• Action item
Your task is to copy the lines of the data below from the line holding "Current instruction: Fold" through the line holding "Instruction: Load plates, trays", inclusive, exactly and with nothing added.

• Recorded data
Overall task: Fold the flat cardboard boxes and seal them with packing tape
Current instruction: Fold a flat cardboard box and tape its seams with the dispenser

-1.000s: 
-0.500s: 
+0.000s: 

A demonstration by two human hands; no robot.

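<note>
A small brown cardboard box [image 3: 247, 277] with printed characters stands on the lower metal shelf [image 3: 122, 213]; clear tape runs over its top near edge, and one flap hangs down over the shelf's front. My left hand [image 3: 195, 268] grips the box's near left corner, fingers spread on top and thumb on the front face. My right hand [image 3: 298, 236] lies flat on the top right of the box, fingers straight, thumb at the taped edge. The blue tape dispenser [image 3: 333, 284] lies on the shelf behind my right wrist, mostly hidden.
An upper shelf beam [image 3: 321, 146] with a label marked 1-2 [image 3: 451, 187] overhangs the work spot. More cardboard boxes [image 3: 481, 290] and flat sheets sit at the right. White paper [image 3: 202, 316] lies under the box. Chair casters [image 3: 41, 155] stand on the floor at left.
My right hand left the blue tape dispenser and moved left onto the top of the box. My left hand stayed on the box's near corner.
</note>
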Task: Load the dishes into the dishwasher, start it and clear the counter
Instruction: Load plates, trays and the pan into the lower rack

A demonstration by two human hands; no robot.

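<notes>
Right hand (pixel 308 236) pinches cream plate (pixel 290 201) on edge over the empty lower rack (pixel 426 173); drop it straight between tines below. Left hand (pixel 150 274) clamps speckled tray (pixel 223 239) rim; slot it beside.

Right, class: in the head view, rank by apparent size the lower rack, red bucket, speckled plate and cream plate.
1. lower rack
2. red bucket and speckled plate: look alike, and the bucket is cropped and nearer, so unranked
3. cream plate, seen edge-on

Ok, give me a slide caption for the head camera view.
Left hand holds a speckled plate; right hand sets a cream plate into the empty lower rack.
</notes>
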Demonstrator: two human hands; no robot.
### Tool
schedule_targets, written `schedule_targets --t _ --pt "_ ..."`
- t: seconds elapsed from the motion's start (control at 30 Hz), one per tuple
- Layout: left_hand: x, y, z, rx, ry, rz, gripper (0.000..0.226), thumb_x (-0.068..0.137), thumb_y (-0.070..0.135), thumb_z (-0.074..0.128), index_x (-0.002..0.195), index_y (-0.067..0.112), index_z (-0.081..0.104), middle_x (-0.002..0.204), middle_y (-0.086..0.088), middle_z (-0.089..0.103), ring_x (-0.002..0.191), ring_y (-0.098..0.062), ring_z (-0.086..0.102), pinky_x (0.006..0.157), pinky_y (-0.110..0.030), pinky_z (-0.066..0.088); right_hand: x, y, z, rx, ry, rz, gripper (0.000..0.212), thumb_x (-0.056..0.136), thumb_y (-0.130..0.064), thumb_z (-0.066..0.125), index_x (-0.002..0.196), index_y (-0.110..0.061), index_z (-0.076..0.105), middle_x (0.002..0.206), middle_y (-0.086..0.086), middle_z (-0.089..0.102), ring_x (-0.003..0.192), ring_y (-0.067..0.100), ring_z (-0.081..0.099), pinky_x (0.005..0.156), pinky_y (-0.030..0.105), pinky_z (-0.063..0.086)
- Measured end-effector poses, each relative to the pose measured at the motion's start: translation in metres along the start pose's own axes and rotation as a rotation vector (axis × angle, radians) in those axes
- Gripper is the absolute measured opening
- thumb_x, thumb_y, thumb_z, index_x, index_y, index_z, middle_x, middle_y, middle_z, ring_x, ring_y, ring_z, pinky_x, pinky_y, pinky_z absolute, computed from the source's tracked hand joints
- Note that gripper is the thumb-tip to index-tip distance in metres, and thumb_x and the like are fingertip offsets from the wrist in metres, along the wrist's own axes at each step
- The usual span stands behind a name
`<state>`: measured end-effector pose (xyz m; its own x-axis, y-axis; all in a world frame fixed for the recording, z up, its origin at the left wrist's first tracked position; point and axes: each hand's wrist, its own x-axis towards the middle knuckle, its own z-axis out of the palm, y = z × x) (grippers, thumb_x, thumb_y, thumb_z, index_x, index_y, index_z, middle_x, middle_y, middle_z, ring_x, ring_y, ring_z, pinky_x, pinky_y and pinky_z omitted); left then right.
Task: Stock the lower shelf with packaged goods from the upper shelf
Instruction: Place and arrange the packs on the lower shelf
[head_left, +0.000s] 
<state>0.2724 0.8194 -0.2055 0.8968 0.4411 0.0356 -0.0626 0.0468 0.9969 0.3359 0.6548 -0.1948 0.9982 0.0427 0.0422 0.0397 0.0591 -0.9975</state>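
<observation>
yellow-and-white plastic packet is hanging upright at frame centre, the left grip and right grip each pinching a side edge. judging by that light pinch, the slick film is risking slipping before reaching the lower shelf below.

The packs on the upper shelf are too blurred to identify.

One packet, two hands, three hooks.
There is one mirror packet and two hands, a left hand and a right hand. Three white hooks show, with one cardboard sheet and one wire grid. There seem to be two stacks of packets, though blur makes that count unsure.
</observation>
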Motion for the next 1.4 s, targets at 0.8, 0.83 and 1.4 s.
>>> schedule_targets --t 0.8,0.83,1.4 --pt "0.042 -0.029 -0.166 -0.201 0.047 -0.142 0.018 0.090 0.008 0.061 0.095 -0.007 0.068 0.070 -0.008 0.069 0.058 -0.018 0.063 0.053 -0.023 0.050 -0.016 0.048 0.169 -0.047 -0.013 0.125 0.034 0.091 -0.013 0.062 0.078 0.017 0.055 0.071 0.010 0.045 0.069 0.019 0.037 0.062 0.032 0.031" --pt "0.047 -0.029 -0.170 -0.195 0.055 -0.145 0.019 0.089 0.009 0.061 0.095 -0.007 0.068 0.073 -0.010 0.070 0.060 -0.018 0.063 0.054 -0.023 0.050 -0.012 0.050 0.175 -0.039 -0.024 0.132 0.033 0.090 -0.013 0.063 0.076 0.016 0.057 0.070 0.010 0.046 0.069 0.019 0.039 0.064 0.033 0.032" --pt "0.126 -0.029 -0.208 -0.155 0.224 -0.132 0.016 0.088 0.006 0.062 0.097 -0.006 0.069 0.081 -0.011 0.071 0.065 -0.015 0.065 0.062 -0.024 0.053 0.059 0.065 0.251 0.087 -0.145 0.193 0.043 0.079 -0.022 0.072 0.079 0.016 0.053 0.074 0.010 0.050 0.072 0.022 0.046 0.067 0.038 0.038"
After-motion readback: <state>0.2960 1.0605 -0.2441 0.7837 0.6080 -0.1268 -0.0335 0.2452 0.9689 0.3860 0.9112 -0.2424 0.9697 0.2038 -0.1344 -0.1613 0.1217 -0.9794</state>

• Written answer
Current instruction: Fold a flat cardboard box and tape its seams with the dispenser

-1.000s: 
-0.500s: 
+0.000s: 

A demonstration by two human hands; no robot.

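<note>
A small brown cardboard box [image 3: 247, 277] with printed characters stands on the lower metal shelf [image 3: 122, 213]; clear tape runs over its top near edge, and one flap hangs down over the shelf's front. My left hand [image 3: 195, 268] grips the box's near left corner, fingers spread on top and thumb on the front face. My right hand [image 3: 298, 236] lies flat on the top right of the box, fingers straight, thumb at the taped edge. The blue tape dispenser [image 3: 333, 284] lies on the shelf behind my right wrist, mostly hidden.
An upper shelf beam [image 3: 321, 146] with a label marked 1-2 [image 3: 451, 187] overhangs the work spot. More cardboard boxes [image 3: 481, 290] and flat sheets sit at the right. White paper [image 3: 202, 316] lies under the box. Chair casters [image 3: 41, 155] stand on the floor at left.
My right hand left the blue tape dispenser and moved left onto the top of the box. My left hand stayed on the box's near corner.
</note>
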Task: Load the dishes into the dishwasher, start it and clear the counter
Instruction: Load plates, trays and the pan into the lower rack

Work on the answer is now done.